Светка чуть отстранилась от него, взяла осторожно в ладони его еще не оправившееся от бандитских кулаков лицо, заглянула в Пашкины усталые глаза с таким жалостливым ожиданием, что Пашке самому вдруг захотелось заплакать. Но плакать мужику нельзя, потому что… Нельзя и все тут. Он не плакал даже тогда, когда его били бандиты. То есть он плакал, но исключительно потому, чтобы они подумали, что он не может терпеть. А он очень даже мог.

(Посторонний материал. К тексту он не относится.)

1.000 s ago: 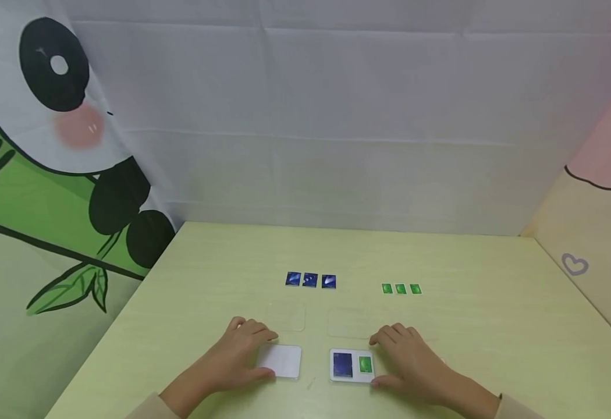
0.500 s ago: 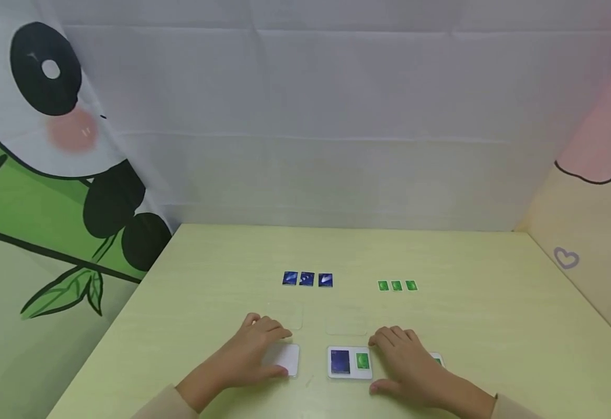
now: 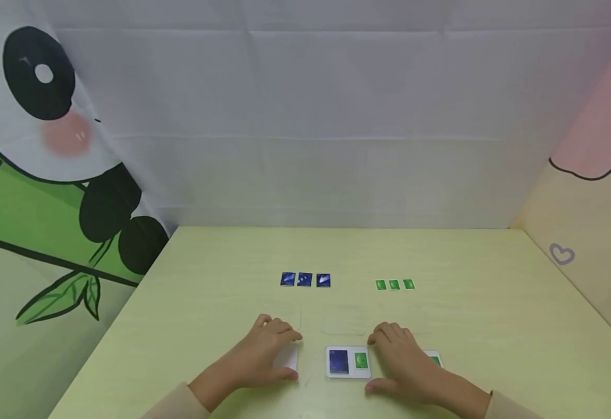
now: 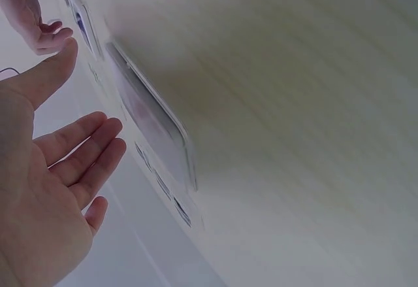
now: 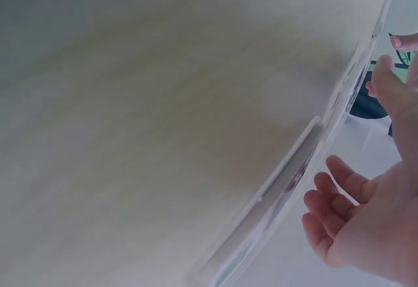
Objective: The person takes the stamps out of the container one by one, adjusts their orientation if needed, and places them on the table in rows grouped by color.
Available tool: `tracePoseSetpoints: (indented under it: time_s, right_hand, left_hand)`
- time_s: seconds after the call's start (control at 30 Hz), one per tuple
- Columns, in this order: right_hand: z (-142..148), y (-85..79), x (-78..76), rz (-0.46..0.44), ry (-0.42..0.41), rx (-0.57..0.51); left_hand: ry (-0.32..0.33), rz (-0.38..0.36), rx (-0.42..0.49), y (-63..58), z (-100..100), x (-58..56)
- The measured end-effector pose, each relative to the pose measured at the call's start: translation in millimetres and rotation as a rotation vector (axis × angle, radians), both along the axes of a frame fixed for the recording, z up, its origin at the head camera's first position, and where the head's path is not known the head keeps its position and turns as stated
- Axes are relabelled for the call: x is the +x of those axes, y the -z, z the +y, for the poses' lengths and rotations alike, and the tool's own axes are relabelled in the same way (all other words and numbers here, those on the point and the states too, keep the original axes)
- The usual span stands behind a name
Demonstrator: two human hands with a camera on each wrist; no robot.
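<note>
My left hand (image 3: 269, 354) hovers over a white card stack (image 3: 288, 358) in the head view, hiding its left part. In the left wrist view its fingers (image 4: 91, 150) are spread and relaxed, apart from the stack (image 4: 157, 120). A white card with a dark blue picture and a green picture (image 3: 348, 373) lies near the middle. My right hand (image 3: 402, 361) is at that card's right edge and partly covers another white card (image 3: 435, 357) with a green picture. The right wrist view shows its fingers loosely bent, holding nothing, beside a thick card stack (image 5: 268, 208).
Three small dark blue cards (image 3: 304, 279) lie in a row farther back, left of three smaller green cards (image 3: 394, 284). Faint clear rectangular outlines (image 3: 343, 333) show on the pale table (image 3: 221, 262) ahead of my hands. Printed cloth walls (image 3: 295, 116) enclose the table.
My left hand has moved right, covering more of the white stack. The card behind my right hand now shows more. The head view has turned slightly, shifting the small cards left.
</note>
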State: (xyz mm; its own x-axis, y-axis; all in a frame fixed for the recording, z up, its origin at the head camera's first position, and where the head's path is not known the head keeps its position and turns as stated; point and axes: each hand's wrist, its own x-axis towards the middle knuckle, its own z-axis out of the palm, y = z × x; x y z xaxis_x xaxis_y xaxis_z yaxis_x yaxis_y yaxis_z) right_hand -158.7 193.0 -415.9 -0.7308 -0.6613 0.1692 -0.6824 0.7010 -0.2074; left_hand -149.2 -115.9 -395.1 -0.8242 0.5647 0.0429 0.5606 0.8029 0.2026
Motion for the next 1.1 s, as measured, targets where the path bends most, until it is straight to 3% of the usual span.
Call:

А тут и плакать-то не с чего.
— Не знаю, — честно признался Пашка, горестно вздохнув: ему и в голову не приходило, что в таком возрасте можно думать о женитьбе.
Светка тоже вздыхает, решительно застегивает блузку и встает на ноги.
— Глупенький ты еще, Пашка, — говорит она с сожалением. — Ну такой прямо глупенький, как ребенок… — Помолчала немного и закончила деловито, будто речь шла о чем-то ерундовым, вроде того, хорошо накачены шины или нет: — А все равно я тебя люблю больше всех на свете. Больше папы, мамы… Больше всех-всех-всех! — Помолчала и снова жалостливо: — Я о тебе, Пашенька, как подумаю, мне сразу плакать хочется: тебе ж, наверное, очень больно было. И страшно. — И она всхлипнув, присела на корточки и уткнулась Пашке в исцарапанные колени, вздрагивая плечами.
И тогда он, осторожно гладя ее вздрагивающие плечи, не выдержал и заплакал тоже: и потому что жалко Светку, которая стала женщиной, и себя, потому что его ищут бандиты, чтобы убить, и отца, не приспособленного к жизни, и свою мать, настолько опустившуюся, что страшно смотреть.
Они плакали, каждый о своем, пока за стенами бани не послышался кашель заядлого курильщика Николая Афанасьевича и его шлепающие шаги.
Глава 42
Розалия Борисовна, жена Андрея Сергеевича Чебакова, трясла за плечи своего мужа, приговаривая визгливым голосом:
— Да проснись же ты наконец, скотина! Нажрался, как свинья, так что не добудишься!
Она шлепала его по щекам, а он только мычал и крутил головой, не желая просыпаться. Тогда она зажала ему нос — Андрей Сергеевич пару раз втянул в себя щеки, не получая воздуха, открыл рот и, всхрапнув, задышал часто, тараща мутные глаза на свою жену, растрепанную, не успевшую наложить на стремительно стареющее лицо слой дорогих кремов и мазей.